Cass Civ 1ère 18 février 2003 n°228 F-D Roussel c./ Caisse de Crédit Mutuel de Bretagne de Fougères - BRDA 06/03 du 31 mars 2003

Cautionnement réel – solidarité - notion de caution solidaire hypothécaire

Lorsqu’une personne s’est constituée « caution solidaire et hypothécaire de l’emprunteur envers le préteur » la Cour de Cassation a jugé qu’il faut comprendre la formule comme ne prévoyant pas que cette personne est caution personnelle ; elle est simplement caution réelle, et au cas particulier de l’arrêt « caution hypothécaire ».
Par conséquent les termes « cautionnement solidaire » ne veulent pas nécessaire ment dire « caution personnelle solidaire ». En matière de cautionnement réel, l’emploie du mot « solidaire » s’explique par les effets de l’article 54-1 du décret du 14 octobre 1955. En effet, dés lors que l’immeuble hypothéqué appartient à plusieurs personnes ou à des co-indivisaires, le droit de la publicité foncière exige autant de bordereaux d’inscription que de propriétaires de l’immeuble hypothéqué, sauf stipulation de solidarité entre ces propriétaires.
Cass.1er civ., 29 févr. 2002, Bernabas c/ CRCAM de Lot et Garonne: Juris-Data n°2000-000765 - JCN, 10 janv.2003, n°2 p. 54 – Note Michel Dagot

Cession d’une créance cautionnée – transmission du cautionnement – formalisme de l’art 1690 du Code Civil

La créance cédée (cession de droit commun ou cession Dailly) est transmise au cessionnaire avec tous les accessoires, y compris le cautionnement, indépendamment de toute manifestation de volonté de la caution en ce sens. L’arrêt de la Cour de cassation est novateur en ce qu’il semble imposer le respect du formalisme de la signification de créance (art 1690 du Code Civil) pour rendre opposable la cession à la caution.
Cass com 14 janvier 2003 n°00-22082

Cautionnement du Président du conseil d’administration et du Directeur général – crédit disproportionné avec leurs ressources – responsabilité de la banque (non)
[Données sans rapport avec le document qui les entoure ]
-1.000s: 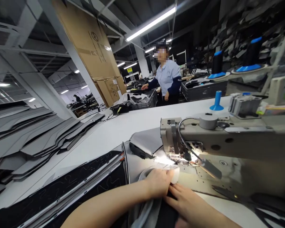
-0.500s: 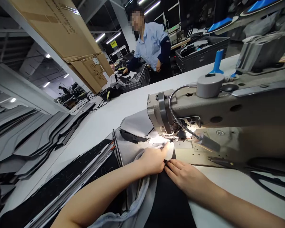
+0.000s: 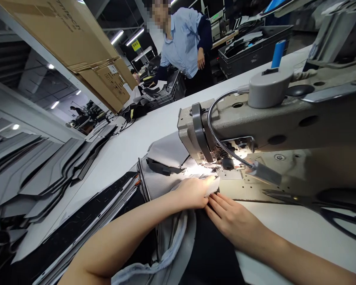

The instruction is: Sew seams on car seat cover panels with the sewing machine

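Under the lit needle area of the sewing machine [image 3: 240, 118] lies a grey and black fabric piece [image 3: 169, 150]. My left hand [image 3: 195, 192] is closed on the fabric's edge just in front of the needle, pinching a pale grey flap [image 3: 213, 186] between thumb and fingers. Right beside it, my right hand [image 3: 228, 213] lies flat with fingers stretched out, pressing on the black part [image 3: 210, 245] of the fabric. The fingertips of my right hand touch or nearly touch my left hand. The presser foot is partly hidden behind the lamp and its glare.
Black scissors [image 3: 299, 198] lie to the right on the machine bed. Stacked grey panels [image 3: 47, 166] fill the left side. Across the white table [image 3: 130, 142] stands a person in a blue shirt [image 3: 182, 43], near crates [image 3: 255, 55] and a cardboard box [image 3: 65, 35].
The view has shifted and tilted slightly, so the machine looks nearer. Both hands stay close together at the fabric; the pale flap now looks flatter and more stretched out.
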`<control>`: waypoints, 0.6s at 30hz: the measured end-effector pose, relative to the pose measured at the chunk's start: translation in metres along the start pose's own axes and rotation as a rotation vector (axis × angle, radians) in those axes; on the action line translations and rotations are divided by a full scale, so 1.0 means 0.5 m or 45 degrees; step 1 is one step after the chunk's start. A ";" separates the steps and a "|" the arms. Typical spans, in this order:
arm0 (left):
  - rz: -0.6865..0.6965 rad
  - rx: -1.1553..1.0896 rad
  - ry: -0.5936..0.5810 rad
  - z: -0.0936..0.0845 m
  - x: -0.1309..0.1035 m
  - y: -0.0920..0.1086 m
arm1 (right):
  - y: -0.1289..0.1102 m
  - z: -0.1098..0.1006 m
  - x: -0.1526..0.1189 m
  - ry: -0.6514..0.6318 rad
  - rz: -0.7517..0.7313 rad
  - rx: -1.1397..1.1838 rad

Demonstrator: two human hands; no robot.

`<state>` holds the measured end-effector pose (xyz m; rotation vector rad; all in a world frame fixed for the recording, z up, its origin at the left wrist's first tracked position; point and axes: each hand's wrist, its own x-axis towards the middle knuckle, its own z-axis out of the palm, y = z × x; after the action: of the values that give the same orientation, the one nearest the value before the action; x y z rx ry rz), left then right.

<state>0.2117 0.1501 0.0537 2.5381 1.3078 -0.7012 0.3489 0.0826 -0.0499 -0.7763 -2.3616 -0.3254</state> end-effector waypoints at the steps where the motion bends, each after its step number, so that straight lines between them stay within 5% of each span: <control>1: 0.024 0.046 -0.001 -0.003 0.002 -0.005 | 0.000 0.001 -0.002 0.001 -0.002 0.007; 8: 0.137 0.252 0.043 -0.014 0.004 -0.024 | 0.001 0.001 -0.008 0.005 0.023 0.035; 18: 0.151 0.154 0.015 -0.012 0.014 -0.030 | -0.004 0.008 -0.011 0.008 0.076 0.055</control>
<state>0.2051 0.1665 0.0560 2.6928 1.1395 -0.7637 0.3493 0.0800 -0.0567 -0.8226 -2.3263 -0.2509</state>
Une banque ayant fait souscrire à des dirigeants de société un engagement de caution solidaire pour une somme importante ne doit pas voir sa responsabilité engagée pour cause d’engagement de cautions disproportionné par rapport aux ressources de celles-ci dans la mesure où les cautions n’ont pas démontré que la banque a eu, sur leurs revenus, leurs patrimoines et leur faculté de remboursement des informations qu’elles-mêmes auraient ignorées.